++++ Records to process ++++
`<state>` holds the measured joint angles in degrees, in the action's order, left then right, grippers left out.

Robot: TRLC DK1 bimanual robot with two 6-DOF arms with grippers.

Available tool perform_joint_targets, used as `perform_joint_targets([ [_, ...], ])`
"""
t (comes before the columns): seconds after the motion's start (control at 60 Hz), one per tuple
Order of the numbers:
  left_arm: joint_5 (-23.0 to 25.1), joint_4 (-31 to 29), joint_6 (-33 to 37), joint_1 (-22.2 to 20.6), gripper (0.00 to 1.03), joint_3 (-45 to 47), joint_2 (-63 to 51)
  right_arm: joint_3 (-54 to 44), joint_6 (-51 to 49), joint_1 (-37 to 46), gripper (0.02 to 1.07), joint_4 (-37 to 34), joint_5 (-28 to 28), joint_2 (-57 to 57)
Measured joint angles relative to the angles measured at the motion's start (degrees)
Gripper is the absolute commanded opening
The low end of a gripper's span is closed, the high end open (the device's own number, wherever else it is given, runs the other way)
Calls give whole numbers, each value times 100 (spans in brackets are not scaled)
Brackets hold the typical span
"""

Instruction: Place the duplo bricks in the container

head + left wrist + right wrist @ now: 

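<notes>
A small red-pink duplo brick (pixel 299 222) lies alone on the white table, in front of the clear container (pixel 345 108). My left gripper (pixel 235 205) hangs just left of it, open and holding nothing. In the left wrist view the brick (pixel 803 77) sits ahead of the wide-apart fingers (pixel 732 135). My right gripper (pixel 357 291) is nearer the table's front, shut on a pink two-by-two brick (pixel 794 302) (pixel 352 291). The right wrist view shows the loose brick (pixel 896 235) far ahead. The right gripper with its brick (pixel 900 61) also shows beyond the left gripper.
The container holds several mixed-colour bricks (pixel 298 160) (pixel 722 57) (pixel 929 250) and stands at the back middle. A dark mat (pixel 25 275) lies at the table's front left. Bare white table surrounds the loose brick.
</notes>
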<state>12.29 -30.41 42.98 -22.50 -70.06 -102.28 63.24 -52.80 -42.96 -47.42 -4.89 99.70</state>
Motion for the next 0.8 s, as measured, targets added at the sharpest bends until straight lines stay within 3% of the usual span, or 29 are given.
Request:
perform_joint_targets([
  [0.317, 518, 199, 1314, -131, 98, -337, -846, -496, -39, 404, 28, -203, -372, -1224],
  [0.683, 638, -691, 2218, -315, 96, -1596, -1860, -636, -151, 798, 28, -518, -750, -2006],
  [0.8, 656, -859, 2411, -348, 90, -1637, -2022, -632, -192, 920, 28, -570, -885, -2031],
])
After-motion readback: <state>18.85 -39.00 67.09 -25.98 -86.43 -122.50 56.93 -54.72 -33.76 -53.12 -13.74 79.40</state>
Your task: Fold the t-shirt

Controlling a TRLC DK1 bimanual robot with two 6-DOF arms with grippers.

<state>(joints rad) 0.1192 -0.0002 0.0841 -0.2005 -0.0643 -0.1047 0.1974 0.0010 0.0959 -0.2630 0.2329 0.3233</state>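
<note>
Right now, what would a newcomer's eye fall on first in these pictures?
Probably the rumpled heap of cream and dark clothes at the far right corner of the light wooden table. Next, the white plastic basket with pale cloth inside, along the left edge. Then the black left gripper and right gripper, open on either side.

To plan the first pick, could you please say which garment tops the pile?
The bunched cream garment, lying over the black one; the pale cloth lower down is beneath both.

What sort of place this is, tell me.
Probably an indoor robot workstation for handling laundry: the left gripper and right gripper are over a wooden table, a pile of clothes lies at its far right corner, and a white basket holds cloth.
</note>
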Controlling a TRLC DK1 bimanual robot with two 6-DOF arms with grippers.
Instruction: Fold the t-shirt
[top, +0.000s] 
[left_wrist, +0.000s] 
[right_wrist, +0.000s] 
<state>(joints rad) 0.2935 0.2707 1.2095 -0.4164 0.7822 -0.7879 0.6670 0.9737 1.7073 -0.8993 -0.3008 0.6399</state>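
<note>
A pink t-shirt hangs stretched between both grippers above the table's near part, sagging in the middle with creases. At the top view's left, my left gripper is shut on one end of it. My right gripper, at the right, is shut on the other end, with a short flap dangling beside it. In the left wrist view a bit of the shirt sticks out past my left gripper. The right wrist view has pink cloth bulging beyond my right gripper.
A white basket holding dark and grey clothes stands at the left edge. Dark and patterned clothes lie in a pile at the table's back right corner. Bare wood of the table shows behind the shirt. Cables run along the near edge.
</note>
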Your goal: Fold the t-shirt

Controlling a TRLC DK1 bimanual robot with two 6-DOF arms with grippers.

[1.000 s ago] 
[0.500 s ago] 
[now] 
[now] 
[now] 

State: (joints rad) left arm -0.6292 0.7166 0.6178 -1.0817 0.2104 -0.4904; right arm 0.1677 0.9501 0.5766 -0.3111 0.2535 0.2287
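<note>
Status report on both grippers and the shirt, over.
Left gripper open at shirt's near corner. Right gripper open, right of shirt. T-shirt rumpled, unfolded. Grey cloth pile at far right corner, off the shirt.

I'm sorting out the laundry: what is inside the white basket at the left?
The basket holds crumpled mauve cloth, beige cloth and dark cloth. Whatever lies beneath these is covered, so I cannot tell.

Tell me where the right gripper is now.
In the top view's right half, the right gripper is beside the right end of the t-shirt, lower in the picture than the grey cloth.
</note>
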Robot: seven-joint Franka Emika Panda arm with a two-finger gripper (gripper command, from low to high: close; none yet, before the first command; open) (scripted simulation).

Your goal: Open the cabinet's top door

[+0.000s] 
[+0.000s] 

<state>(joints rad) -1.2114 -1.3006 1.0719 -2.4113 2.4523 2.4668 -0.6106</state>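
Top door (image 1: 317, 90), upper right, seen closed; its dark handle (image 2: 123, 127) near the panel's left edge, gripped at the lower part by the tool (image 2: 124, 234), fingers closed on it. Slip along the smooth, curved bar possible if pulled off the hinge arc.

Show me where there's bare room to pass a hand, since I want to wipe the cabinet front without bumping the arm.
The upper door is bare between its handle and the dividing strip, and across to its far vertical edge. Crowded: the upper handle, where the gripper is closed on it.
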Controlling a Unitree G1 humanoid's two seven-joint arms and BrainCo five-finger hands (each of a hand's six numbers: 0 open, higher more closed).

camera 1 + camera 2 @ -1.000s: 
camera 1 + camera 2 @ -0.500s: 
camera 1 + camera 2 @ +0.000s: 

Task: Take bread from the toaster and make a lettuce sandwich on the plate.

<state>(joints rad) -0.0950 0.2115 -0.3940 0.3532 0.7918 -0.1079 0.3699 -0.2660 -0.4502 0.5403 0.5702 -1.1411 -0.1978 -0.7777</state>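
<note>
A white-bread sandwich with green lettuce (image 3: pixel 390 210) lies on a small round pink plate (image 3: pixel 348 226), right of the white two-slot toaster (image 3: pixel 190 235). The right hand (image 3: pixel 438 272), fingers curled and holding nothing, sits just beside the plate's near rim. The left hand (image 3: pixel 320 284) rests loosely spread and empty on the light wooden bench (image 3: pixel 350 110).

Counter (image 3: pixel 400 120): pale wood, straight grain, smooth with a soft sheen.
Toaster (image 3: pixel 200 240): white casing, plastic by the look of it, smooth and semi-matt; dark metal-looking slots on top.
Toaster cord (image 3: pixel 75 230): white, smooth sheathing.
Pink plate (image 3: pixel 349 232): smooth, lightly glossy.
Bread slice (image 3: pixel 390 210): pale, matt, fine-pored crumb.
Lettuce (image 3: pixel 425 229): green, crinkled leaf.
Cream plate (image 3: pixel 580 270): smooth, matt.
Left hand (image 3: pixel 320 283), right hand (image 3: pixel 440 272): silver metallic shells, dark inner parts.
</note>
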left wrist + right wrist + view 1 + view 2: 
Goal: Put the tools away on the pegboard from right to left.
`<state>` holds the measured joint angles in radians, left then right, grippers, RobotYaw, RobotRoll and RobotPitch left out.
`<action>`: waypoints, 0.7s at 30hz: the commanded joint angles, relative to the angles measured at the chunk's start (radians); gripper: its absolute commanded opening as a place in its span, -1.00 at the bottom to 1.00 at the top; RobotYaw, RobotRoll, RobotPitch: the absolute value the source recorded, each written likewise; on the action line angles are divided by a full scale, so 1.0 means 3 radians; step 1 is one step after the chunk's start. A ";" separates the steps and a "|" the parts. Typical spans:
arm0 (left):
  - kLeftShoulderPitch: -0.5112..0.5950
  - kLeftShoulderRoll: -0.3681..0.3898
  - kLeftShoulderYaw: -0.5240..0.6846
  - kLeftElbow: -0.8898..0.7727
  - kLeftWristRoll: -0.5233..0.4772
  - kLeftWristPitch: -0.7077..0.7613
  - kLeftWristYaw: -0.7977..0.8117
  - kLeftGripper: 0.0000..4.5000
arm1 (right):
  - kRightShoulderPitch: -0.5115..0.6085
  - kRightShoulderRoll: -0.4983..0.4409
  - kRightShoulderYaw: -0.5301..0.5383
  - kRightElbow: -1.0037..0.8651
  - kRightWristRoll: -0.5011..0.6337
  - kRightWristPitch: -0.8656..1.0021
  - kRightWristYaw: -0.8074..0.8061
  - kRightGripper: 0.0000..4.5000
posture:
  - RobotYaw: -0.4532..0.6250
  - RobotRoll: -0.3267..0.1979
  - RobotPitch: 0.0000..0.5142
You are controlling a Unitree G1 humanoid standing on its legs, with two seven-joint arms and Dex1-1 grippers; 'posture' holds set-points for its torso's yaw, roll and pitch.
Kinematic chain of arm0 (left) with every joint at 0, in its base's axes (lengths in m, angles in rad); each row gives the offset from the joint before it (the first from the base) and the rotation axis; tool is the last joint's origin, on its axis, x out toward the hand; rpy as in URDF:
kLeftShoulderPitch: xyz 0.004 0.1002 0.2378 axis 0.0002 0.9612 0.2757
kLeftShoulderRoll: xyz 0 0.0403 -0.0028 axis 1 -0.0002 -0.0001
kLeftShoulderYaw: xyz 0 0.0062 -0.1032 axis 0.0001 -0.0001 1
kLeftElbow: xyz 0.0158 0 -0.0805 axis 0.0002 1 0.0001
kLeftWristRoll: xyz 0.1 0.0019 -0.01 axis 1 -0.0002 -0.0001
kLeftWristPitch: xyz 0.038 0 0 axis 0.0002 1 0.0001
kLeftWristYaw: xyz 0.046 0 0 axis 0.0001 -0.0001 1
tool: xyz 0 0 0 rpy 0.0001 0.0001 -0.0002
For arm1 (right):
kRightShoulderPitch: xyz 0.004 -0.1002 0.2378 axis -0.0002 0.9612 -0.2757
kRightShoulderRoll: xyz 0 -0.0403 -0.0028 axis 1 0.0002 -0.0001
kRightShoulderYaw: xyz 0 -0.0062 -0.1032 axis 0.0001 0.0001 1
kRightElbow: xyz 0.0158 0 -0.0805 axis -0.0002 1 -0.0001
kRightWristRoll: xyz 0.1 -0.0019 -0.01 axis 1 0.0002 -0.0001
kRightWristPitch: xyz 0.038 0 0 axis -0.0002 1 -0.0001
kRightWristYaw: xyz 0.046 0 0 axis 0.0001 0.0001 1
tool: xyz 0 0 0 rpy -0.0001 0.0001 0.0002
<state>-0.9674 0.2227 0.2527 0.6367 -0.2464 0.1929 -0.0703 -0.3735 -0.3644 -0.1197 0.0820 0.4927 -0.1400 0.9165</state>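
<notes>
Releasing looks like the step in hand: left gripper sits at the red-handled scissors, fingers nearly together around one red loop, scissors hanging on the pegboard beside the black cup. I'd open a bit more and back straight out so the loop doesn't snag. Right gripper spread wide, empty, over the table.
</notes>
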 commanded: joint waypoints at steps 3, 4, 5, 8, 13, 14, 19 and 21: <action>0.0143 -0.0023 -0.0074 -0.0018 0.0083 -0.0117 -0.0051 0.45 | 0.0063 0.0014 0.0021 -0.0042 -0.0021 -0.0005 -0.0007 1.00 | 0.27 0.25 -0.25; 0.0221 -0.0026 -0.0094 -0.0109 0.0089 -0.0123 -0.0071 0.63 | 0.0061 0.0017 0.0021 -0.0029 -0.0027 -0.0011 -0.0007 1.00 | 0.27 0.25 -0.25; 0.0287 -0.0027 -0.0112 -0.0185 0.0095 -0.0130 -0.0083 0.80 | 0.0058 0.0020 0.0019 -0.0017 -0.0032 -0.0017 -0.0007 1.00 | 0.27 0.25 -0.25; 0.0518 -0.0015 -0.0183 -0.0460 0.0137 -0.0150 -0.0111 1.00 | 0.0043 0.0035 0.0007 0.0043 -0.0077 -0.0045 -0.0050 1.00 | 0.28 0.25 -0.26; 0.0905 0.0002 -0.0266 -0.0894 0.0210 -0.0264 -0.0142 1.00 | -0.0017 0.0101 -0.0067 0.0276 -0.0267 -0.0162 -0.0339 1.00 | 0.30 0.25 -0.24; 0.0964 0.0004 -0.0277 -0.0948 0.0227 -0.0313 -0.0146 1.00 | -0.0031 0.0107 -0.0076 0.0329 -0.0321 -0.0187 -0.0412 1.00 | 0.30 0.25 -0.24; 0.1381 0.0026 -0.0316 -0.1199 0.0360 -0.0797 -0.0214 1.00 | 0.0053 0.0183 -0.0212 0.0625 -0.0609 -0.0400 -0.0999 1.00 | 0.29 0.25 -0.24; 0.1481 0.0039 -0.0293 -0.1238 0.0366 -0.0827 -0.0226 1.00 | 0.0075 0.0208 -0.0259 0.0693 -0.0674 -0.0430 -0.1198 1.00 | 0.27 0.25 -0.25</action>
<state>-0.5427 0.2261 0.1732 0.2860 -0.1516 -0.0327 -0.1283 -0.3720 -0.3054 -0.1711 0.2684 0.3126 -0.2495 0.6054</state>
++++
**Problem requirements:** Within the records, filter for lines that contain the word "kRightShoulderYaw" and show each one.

**Task result:**
  - kRightShoulderYaw: -0.5301..0.5383
kRightShoulderYaw: xyz 0 -0.0062 -0.1032 axis 0.0001 0.0001 1

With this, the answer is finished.